■ **Problem description**
Search the data for the word "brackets" and copy every line that contains it.

══ Supplied data ══

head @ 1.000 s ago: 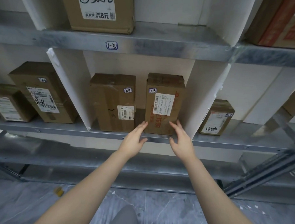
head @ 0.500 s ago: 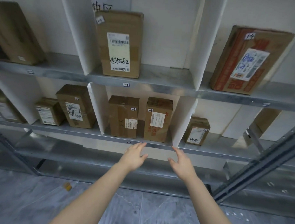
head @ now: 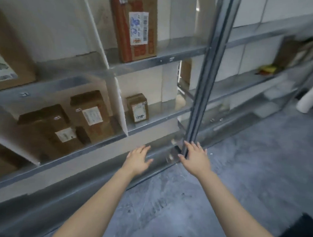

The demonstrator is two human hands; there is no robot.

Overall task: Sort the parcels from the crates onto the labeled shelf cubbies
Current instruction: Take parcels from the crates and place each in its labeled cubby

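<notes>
My left hand (head: 138, 158) and my right hand (head: 195, 156) are both stretched out in front of me with straight fingers, empty, below the shelf's lower board (head: 152, 120). Two brown parcels stand in one cubby: one with a white label (head: 91, 113) and a darker one (head: 49, 126) to its left. A small parcel (head: 138, 107) stands in the cubby to the right. Above it a tall red-printed parcel (head: 135, 26) stands on the upper board. The view is tilted and blurred.
A grey metal upright (head: 205, 81) of the rack runs down just behind my right hand. White dividers (head: 119, 106) split the cubbies. More shelving with cardboard (head: 298, 51) and a yellow item (head: 267, 69) lies at the right. A dark object (head: 301, 230) sits on the grey floor.
My hands have drawn back from the labelled parcel in the cubby. The view has swung to the right and tilted, so the parcels now lie to the left.
</notes>
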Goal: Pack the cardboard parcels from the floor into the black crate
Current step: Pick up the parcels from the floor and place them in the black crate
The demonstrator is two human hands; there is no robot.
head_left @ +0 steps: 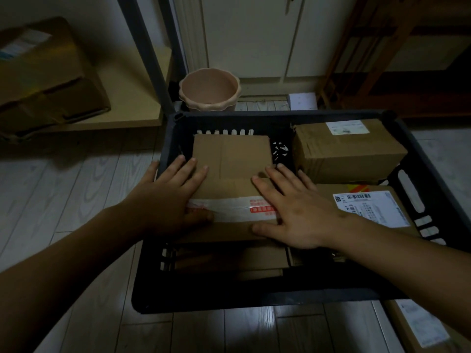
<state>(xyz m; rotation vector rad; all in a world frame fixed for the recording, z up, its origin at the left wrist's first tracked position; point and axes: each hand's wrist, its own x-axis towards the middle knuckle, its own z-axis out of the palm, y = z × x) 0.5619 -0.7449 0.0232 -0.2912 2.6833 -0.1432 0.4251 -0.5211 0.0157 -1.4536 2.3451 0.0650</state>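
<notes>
A black crate [229,296] stands on the floor in front of me. Inside its left half lies a flat cardboard parcel [230,159] with white and red tape across it. My left hand [168,197] rests flat on the parcel's left side, fingers straight, thumb on the tape. My right hand [295,210] lies flat on its right side, fingers spread. A second parcel [349,151] with a white label sits in the crate's far right corner. A third labelled parcel [377,207] lies in front of it. More cardboard shows beneath, dim.
A pink flower pot [210,89] stands just behind the crate. A large cardboard box [43,80] sits on a low wooden shelf at the left. Another labelled parcel [420,327] lies on the floor at the crate's near right corner. A wooden rack stands at the far right.
</notes>
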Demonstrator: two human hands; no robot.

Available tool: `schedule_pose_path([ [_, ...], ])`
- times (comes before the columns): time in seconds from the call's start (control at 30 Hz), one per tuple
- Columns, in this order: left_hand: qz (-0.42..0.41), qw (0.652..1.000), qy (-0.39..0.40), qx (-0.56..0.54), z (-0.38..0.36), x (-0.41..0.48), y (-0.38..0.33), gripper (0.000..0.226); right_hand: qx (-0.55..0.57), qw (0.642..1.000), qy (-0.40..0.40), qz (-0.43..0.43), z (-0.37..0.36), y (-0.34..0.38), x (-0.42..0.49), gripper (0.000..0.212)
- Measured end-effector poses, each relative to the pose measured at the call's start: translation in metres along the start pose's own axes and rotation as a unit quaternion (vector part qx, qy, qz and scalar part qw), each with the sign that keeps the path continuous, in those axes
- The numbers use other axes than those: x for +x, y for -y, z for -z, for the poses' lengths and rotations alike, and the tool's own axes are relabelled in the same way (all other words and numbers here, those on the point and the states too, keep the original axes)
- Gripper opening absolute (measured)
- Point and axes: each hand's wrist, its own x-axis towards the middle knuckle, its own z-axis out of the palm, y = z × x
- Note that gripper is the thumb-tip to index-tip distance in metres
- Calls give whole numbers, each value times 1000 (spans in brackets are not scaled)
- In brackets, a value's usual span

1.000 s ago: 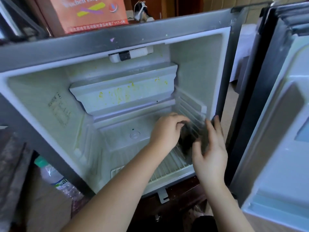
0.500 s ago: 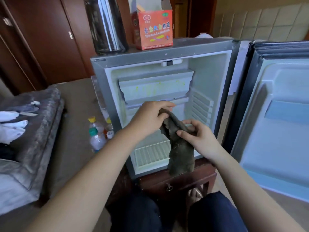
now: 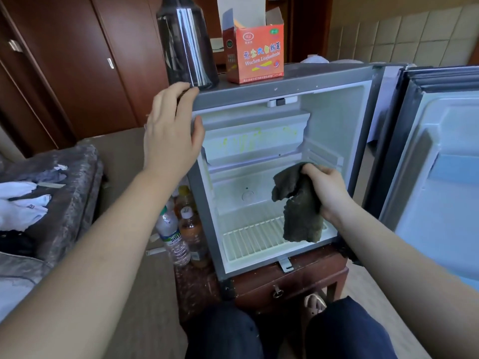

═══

■ **Response area**
- Calls give whole numbers, each value times 1000 (spans in brackets are not scaled)
- In brackets, a value's usual span

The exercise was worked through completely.